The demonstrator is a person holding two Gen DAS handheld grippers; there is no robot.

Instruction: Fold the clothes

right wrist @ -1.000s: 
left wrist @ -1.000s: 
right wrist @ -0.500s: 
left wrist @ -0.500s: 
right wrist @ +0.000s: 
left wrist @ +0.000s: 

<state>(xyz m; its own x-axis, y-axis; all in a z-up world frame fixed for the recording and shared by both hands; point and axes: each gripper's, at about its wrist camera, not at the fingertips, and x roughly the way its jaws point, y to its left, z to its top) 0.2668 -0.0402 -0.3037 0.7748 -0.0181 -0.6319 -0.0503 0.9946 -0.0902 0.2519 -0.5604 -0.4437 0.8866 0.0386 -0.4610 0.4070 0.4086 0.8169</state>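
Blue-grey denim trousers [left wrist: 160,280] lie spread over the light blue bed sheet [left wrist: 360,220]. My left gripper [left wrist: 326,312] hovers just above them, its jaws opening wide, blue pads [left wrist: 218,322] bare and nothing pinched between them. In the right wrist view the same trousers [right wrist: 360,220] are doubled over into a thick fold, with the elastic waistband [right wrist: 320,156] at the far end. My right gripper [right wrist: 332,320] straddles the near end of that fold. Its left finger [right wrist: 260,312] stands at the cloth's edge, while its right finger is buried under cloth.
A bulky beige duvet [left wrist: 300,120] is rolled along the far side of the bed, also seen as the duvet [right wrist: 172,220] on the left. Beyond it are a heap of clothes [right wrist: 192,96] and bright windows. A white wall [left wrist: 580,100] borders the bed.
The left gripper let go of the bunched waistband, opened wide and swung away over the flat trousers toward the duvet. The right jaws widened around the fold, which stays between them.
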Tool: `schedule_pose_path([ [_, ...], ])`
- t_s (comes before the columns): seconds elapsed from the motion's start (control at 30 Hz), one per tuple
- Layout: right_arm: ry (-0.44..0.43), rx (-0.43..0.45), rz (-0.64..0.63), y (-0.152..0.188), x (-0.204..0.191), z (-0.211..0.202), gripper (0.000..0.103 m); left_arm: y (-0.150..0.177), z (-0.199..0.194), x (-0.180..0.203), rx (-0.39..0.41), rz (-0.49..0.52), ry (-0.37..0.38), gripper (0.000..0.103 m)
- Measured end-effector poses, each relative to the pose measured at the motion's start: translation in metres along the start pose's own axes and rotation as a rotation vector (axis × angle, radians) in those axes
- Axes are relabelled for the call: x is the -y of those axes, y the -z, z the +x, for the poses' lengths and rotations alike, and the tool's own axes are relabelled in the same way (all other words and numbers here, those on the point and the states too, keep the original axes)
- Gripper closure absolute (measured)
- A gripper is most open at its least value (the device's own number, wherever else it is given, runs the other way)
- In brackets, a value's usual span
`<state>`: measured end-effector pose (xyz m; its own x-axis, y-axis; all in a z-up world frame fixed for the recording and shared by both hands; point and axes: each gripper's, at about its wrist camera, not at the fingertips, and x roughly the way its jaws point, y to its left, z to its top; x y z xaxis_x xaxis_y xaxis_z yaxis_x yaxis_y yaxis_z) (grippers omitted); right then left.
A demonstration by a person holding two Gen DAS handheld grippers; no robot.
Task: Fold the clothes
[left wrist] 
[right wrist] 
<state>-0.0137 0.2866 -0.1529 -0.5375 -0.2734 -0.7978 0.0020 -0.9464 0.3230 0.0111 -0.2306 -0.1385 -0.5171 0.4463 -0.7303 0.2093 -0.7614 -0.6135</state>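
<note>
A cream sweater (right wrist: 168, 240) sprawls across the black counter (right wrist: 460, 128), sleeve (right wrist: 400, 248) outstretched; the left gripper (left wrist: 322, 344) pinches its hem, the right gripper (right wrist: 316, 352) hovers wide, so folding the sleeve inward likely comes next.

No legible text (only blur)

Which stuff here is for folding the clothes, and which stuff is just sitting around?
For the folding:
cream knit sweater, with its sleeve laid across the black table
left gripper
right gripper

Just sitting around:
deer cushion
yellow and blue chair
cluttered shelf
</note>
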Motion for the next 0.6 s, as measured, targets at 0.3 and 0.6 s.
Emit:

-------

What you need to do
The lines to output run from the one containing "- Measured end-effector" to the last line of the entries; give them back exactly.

Answer for this exercise
- Measured end-effector poses, each relative to the pose measured at the motion's start: translation in metres along the start pose's own axes and rotation as a rotation vector (axis × angle, radians) in those axes
- Axes are relabelled for the call: x is the -y of those axes, y the -z, z the +x, for the poses' lengths and rotations alike, and the tool's own axes are relabelled in the same way (all other words and numbers here, those on the point and the states too, keep the original axes)
- Gripper closure absolute (measured)
- A gripper is most open at its least value (the device's own number, wherever else it is given, runs the other way)
- In brackets, a value's usual span
`<state>`: measured end-effector pose (xyz m; its own x-axis, y-axis; all in a z-up world frame fixed for the recording and shared by both hands; point and axes: each gripper's, at about its wrist camera, not at the fingertips, and x roughly the way its jaws point, y to its left, z to its top; x y z xaxis_x xaxis_y xaxis_z yaxis_x yaxis_y yaxis_z) (grippers omitted); right then left.
A demonstration by a person holding two Gen DAS handheld grippers; no robot.
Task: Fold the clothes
[left wrist] 
[right wrist] 
<state>-0.0137 0.2866 -0.1529 -0.5375 -0.2734 -0.7978 0.0020 -0.9464 0.3230 0.0111 -0.2306 -0.1385 -0.5171 0.4463 -0.7303 0.2093 -0.7614 -0.6135</state>
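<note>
A cream sweater (right wrist: 168, 240) sprawls across the black counter (right wrist: 460, 128), sleeve (right wrist: 400, 248) outstretched; the left gripper (left wrist: 322, 344) pinches its hem, the right gripper (right wrist: 316, 352) hovers wide, so folding the sleeve inward likely comes next.

No legible text (only blur)

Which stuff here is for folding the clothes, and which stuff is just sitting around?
For the folding:
cream knit sweater, with its sleeve laid across the black table
left gripper
right gripper

Just sitting around:
deer cushion
yellow and blue chair
cluttered shelf
</note>
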Motion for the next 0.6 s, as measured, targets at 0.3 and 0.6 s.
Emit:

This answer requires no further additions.